- DePrince in 2022
- Born: Elaine DiGiacomo August 6, 1947
- Died: September 11, 2024 (aged 77)
- Education: Rutgers University
- Occupations: Writer, educator, activist
- Notable work: Taking Flight: From War Orphan to Star Ballerina Cry Bloody Murder: A Tale of Tainted Blood
- Spouse: Charles DePrince ​ ​(m. 1971; died 2020)​
- Children: 11, including Michaela DePrince

= Elaine DePrince =

American author, activist and teacher (1947–2024)

Elaine DePrince (née DiGiacomo, August 6, 1947 – September 11, 2024) was an American author, hemophilia activist, teacher, and advocate of adoptive parenting. The mother of eleven children, she was best known as the adoptive mother of ballet dancer Michaela DePrince and the co-author of her memoir, Taking Flight: From War Orphan to Star Ballerina (2014). She was interviewed in the 2011 documentary First Position, discussing the racism they encountered as Michaela pursued training in classical ballet. She was also the author of Cry Bloody Murder: A Tale of Tainted Blood (1997), which tells the story of her family's ordeal after their three hemophiliac sons were infected with HIV/AIDS in the 1980s. In the book, DePrince holds pharmaceutical companies, the Food and Drug Administration, and the National Bleeding Disorders Foundation responsible for failing to ensure the safety of blood plasma products.
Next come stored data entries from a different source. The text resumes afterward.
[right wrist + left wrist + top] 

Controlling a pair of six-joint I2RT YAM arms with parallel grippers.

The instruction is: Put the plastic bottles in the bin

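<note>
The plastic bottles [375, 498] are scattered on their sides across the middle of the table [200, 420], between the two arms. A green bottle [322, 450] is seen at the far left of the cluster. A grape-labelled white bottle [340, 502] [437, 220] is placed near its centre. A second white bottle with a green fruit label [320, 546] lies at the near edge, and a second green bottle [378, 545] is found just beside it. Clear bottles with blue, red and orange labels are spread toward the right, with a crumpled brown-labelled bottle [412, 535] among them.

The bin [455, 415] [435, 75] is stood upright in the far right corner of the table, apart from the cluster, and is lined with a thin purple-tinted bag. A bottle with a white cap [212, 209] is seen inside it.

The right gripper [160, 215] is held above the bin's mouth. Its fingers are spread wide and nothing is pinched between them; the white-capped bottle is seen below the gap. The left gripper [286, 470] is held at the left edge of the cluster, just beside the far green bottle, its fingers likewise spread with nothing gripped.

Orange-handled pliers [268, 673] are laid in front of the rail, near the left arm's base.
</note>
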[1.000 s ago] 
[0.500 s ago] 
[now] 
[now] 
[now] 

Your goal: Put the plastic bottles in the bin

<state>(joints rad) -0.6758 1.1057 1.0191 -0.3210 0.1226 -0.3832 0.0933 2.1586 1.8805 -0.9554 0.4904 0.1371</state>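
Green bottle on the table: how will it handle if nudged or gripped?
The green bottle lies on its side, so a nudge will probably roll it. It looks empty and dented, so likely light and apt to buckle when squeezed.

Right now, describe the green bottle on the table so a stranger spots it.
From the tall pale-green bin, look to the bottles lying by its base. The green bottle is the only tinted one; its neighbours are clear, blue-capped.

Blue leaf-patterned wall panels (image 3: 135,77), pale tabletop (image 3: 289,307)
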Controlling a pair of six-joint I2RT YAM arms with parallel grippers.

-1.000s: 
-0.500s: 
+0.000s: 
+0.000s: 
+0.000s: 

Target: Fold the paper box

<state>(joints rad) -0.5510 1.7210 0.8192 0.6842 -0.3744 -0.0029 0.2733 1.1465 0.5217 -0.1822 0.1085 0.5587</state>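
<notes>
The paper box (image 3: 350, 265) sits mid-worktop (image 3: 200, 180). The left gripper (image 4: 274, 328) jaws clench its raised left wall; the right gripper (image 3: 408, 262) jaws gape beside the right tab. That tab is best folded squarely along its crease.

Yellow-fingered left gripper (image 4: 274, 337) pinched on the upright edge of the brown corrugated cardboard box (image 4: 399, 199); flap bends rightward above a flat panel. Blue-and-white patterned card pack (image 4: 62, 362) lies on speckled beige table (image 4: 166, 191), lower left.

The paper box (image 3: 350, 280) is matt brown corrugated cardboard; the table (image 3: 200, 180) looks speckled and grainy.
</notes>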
== Early life and marriage ==
Elaine DiGiacomo was born on August 6, 1947, she attended Camden Catholic High School in Cherry Hill, New Jersey. She was a graduate of Rutgers University.

She was inspired to adopt in fifth grade, when she read The Family Nobody Wanted by Helen Doss. The book tells the true story of a family with twelve children, including children who had been considered "unadoptable" because they were non-white or had special needs.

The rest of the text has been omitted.